— WORK TO COMPLETE —
Copy out the lines of the records below, and only those lines, from the one with "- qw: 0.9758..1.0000" through the one with "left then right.", exactly as they appear.

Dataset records
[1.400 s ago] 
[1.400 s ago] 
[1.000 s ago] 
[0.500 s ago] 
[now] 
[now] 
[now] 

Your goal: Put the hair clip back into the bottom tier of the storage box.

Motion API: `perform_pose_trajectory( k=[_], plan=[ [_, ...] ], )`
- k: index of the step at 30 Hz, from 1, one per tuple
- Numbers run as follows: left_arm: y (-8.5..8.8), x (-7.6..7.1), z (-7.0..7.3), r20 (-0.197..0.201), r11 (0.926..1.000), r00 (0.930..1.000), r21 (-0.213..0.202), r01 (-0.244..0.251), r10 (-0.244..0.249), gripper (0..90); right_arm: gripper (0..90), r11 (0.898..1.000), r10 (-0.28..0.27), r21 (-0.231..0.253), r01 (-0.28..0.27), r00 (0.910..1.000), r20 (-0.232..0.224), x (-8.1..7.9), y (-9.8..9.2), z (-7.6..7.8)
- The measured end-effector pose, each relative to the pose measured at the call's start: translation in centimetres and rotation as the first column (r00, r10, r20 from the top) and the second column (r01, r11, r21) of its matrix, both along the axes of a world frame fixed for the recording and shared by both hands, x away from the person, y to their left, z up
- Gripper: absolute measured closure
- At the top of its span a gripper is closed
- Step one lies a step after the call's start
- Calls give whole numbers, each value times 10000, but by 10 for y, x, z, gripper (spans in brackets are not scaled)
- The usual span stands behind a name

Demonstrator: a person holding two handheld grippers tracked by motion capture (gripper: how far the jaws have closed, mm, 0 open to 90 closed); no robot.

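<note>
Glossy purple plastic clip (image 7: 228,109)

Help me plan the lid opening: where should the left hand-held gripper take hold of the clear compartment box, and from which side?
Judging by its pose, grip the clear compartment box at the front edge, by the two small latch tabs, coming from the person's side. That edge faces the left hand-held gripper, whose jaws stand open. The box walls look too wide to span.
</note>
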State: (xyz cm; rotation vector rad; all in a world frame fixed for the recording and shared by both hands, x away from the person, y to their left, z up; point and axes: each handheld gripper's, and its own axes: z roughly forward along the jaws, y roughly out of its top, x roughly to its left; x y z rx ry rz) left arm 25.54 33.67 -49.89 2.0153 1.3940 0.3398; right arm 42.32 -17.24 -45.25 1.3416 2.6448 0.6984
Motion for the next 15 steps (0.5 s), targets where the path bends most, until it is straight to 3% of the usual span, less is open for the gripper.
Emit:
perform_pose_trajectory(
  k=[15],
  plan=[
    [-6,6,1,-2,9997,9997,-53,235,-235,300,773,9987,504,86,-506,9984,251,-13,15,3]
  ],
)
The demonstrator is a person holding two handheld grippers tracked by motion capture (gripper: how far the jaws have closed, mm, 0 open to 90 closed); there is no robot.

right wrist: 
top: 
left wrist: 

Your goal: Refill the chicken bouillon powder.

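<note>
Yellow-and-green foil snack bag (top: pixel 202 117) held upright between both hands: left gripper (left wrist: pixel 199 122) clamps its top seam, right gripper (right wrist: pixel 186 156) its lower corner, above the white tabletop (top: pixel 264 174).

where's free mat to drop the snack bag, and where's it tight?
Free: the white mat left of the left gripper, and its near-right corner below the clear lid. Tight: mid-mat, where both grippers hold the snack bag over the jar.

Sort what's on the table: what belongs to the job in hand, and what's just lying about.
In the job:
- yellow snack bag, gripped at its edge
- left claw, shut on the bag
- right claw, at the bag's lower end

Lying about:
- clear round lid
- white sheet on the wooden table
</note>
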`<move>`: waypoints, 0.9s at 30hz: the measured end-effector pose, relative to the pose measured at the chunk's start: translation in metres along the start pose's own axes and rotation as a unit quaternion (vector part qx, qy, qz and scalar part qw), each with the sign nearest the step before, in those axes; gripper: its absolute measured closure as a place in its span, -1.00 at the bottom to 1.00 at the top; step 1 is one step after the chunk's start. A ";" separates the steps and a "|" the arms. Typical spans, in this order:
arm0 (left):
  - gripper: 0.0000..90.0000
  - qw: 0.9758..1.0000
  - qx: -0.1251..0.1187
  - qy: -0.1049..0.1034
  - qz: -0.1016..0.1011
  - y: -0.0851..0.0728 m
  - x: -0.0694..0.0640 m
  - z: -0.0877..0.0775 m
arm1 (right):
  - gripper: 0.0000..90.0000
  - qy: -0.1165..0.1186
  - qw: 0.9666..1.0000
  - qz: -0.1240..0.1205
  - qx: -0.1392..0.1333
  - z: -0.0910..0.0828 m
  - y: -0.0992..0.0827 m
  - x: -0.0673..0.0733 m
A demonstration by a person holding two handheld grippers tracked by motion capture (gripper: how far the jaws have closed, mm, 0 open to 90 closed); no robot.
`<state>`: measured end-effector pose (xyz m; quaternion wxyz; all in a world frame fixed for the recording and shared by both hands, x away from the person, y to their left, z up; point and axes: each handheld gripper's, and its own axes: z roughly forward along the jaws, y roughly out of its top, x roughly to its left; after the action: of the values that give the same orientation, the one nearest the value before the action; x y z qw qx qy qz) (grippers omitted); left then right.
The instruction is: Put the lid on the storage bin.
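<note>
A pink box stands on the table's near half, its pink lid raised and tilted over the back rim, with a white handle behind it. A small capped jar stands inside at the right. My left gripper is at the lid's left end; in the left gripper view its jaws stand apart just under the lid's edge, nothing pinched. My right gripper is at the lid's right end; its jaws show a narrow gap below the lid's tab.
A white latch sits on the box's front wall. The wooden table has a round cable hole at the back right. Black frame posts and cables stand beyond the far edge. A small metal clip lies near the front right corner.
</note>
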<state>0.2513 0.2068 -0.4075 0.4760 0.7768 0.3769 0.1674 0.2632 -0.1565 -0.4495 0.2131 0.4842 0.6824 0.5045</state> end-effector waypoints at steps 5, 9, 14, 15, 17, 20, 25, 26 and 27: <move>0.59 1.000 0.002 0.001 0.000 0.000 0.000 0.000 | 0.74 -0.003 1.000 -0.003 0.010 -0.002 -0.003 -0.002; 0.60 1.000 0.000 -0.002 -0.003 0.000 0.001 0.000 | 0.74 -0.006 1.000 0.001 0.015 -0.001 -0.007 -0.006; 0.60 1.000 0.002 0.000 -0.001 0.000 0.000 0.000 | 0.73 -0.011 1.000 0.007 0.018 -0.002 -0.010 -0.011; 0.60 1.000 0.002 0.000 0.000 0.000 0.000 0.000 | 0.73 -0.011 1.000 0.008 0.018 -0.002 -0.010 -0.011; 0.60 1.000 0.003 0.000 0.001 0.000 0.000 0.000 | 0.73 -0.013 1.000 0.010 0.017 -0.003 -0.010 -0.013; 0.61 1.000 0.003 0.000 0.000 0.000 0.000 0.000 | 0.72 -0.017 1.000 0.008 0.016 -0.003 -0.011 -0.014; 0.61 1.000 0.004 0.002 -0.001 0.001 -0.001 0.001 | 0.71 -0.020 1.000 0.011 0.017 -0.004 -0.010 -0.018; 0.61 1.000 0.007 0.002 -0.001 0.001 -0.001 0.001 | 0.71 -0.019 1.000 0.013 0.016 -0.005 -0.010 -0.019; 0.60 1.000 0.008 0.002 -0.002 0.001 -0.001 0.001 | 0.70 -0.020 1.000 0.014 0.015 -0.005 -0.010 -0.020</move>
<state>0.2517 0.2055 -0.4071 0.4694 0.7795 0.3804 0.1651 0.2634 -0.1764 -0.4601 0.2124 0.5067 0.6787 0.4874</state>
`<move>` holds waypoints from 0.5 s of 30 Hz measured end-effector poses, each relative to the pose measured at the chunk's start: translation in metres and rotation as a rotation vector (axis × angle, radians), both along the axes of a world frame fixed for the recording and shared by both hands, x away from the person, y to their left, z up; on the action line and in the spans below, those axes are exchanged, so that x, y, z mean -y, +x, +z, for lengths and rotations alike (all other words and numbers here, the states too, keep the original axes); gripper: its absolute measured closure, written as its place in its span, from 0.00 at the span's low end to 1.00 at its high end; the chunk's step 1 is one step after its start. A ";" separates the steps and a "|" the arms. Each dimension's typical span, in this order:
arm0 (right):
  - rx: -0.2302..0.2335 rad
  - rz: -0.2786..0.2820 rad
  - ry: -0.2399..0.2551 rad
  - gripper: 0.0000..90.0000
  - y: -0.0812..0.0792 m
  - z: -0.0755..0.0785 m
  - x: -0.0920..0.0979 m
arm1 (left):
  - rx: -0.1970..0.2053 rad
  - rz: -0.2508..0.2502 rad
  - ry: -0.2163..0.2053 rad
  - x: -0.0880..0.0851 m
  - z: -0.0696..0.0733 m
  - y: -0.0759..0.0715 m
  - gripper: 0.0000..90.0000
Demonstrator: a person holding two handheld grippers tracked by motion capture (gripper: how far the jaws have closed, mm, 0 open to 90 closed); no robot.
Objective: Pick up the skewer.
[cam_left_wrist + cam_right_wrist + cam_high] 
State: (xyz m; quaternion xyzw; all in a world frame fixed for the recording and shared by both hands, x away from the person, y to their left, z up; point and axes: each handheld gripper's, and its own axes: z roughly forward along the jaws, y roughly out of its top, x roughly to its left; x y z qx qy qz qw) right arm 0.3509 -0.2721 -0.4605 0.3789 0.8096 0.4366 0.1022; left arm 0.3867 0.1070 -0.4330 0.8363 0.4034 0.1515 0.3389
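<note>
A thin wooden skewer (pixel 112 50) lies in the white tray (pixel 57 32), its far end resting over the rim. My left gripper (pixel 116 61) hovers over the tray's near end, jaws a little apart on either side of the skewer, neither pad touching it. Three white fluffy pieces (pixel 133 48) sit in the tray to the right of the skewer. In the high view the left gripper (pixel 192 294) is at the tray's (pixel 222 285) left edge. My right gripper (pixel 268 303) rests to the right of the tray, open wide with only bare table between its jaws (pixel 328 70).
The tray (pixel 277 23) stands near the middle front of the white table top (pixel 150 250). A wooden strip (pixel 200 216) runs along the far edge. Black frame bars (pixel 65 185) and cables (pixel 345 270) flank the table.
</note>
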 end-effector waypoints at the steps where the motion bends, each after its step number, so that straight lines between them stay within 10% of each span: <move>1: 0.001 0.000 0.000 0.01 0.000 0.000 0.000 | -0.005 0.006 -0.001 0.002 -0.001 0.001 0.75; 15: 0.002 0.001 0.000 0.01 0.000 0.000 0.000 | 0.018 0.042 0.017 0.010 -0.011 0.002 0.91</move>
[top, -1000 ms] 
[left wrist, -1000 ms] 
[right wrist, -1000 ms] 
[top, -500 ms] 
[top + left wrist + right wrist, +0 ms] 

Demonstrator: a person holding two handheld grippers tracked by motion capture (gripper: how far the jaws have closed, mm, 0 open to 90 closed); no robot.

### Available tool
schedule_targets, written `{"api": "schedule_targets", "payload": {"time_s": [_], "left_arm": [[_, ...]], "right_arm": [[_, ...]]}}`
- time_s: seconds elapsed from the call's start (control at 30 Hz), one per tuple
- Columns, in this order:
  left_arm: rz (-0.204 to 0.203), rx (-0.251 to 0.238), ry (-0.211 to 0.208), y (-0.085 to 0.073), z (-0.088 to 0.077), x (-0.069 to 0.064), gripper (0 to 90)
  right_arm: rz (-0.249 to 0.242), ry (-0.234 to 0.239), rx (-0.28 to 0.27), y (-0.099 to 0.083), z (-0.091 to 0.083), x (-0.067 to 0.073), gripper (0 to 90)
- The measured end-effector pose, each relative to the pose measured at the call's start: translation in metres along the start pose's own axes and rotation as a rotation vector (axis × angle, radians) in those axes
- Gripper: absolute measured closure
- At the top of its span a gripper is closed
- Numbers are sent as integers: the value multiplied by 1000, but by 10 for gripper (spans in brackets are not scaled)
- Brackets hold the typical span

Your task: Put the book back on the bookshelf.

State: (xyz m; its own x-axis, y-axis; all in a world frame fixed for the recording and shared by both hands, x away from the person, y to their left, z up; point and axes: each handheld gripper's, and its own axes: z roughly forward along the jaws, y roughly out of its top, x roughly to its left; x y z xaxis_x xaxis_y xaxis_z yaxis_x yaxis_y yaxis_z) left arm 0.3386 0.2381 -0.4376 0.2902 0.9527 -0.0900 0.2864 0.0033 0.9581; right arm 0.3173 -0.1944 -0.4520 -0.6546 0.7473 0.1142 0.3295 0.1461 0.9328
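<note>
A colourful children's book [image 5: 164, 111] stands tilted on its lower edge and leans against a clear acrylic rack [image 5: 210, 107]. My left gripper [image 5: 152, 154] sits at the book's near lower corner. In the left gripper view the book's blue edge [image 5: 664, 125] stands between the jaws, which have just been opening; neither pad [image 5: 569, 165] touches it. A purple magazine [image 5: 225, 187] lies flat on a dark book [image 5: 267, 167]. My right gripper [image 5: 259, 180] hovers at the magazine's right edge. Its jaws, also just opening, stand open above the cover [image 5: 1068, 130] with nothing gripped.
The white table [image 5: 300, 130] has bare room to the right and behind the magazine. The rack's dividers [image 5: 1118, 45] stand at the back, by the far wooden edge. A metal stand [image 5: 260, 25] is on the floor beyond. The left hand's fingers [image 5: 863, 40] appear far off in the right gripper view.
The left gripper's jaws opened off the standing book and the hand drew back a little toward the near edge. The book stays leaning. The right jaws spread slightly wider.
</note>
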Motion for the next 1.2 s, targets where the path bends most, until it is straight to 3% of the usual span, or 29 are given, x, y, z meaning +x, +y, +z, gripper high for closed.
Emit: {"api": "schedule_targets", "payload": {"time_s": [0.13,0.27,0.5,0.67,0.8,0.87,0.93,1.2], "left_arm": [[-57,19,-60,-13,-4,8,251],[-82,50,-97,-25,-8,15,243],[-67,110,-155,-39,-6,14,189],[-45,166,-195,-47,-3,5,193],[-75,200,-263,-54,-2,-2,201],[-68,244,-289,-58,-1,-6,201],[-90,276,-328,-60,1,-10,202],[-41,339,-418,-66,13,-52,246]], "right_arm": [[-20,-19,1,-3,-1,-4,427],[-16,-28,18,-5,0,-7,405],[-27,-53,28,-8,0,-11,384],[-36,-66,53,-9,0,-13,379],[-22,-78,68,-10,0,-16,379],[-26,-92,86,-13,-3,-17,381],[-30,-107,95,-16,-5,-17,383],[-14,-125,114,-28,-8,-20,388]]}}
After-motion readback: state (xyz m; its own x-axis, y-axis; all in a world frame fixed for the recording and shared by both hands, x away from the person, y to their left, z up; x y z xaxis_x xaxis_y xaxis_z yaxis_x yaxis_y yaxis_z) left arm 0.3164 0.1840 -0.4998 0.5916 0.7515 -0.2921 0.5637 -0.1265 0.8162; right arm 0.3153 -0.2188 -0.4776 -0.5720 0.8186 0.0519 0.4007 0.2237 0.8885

— WRITTEN ANSWER —
  - qw: 0.9758..1.0000
  - qx: -0.1251..0.1187
  - qy: -0.1049..0.1034
  - qz: -0.1016..0.1011
  - y: -0.0851..0.0728 m
  - x: -0.0694..0.0640 m
  - z: -0.0877..0.0775 m
arm1 (right):
  - gripper: 0.0000..90.0000
  - qy: -0.1165..0.1186
  - qw: 0.9666..1.0000
  - qz: -0.1240..0.1205
  - qx: -0.1392..0.1333
  - z: -0.0910..0.0828 m
  - y: -0.0992..0.0827 m
  - x: -0.0673..0.0733 m
A demonstration by a person holding two handheld grippers tracked by motion capture (gripper: how far the jaws have closed, mm, 0 open to 90 closed); no robot.
`<state>`: measured end-effector pose (xyz m; quaternion wxyz; all in a world frame fixed for the recording and shared by both hands, x away from the person, y to their left, z up; point and axes: each handheld gripper's, and its own axes: z roughly forward along the jaws, y roughly out of its top, x roughly to its left; after the action: of the values that give the same orientation, the one nearest the value before the action; x y z qw qx qy qz) (grippers omitted); left then right.

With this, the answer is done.